Exercise instructions: Here are the records. Write out exactly the lines between the one holding "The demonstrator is" and the one holding "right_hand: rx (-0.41", inclusive.

Data provided:
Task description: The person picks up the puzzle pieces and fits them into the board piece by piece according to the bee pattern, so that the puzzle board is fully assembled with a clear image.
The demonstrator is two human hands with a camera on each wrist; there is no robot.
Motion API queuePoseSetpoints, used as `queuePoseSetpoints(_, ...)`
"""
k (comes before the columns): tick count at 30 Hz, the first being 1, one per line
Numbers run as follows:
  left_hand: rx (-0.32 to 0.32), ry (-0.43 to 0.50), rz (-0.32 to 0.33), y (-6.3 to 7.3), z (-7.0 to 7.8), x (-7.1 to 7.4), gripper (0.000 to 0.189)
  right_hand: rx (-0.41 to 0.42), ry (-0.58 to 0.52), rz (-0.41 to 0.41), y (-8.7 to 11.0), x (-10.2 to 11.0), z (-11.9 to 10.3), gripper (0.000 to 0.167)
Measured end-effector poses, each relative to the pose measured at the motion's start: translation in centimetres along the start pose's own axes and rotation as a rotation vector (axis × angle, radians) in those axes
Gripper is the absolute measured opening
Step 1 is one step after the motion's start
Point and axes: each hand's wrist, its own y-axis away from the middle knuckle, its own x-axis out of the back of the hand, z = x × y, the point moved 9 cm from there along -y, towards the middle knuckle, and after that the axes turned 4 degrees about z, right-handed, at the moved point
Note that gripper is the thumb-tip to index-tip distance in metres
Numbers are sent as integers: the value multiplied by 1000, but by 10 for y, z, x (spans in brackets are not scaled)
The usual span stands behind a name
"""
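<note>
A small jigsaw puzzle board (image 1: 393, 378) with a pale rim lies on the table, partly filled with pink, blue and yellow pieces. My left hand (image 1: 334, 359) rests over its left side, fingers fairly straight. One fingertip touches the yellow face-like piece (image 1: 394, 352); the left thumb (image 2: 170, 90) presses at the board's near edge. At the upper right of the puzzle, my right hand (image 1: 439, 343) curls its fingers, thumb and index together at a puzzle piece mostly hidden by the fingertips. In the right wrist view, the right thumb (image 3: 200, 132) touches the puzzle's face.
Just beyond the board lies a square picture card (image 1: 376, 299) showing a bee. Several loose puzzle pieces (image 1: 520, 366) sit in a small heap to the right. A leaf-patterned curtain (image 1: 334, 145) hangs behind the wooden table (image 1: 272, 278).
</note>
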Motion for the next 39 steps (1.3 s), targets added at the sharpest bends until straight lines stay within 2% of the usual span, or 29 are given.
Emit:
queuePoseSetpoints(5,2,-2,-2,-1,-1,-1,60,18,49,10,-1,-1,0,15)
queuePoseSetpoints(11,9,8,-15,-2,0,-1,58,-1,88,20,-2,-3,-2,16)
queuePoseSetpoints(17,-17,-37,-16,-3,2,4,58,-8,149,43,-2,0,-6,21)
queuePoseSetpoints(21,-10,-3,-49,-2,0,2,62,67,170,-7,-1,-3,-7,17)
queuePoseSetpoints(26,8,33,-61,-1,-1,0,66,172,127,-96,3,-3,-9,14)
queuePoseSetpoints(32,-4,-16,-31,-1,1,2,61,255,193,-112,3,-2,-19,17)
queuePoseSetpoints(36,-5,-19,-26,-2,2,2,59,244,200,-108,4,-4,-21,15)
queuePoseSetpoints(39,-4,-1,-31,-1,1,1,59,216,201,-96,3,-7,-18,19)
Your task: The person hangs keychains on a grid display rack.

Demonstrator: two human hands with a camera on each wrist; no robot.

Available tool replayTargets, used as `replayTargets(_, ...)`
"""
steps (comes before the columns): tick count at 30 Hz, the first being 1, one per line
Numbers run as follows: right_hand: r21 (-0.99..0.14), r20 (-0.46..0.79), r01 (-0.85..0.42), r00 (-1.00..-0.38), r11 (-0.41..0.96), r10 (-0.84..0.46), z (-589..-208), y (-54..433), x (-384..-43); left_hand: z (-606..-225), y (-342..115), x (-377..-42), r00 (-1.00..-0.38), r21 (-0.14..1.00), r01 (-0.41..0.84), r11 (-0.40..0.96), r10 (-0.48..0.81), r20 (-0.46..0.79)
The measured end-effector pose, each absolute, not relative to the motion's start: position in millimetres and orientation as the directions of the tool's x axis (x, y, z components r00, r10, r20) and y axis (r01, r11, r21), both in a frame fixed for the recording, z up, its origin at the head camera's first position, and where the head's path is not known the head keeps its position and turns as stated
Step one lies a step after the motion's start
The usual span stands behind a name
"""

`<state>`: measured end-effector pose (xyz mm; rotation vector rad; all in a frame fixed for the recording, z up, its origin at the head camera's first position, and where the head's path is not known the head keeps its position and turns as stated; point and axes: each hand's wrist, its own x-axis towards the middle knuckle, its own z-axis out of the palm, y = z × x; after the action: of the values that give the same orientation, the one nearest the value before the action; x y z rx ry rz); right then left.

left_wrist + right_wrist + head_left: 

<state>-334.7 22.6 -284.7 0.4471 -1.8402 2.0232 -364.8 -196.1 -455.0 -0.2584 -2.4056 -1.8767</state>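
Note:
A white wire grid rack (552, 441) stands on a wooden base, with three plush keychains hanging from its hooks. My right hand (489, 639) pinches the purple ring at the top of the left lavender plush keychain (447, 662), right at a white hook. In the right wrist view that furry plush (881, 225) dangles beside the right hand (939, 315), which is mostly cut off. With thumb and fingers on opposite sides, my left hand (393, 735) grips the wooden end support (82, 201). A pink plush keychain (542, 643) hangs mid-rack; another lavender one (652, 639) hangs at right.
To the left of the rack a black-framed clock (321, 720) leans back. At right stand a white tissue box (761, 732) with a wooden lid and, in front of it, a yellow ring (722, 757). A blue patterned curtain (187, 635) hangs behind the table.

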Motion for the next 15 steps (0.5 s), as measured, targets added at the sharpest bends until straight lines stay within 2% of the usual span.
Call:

Answer to this exercise:
The demonstrator is two human hands with a camera on each wrist; there is no robot.
Motion API queuePoseSetpoints, used as `queuePoseSetpoints(_, ...)`
"""
k (comes before the columns): tick count at 30 Hz, the first being 1, one per line
Numbers run as follows:
  left_hand: rx (-0.32 to 0.32), ry (-0.43 to 0.50), rz (-0.32 to 0.33), y (-6.3 to 7.3), z (-7.0 to 7.8), x (-7.1 to 7.4), gripper (0.000 to 0.189)
  right_hand: rx (-0.41 to 0.42), ry (-0.58 to 0.52), rz (-0.41 to 0.41), y (-8.7 to 11.0), x (-10.2 to 11.0), z (-11.9 to 10.3), gripper (0.000 to 0.167)

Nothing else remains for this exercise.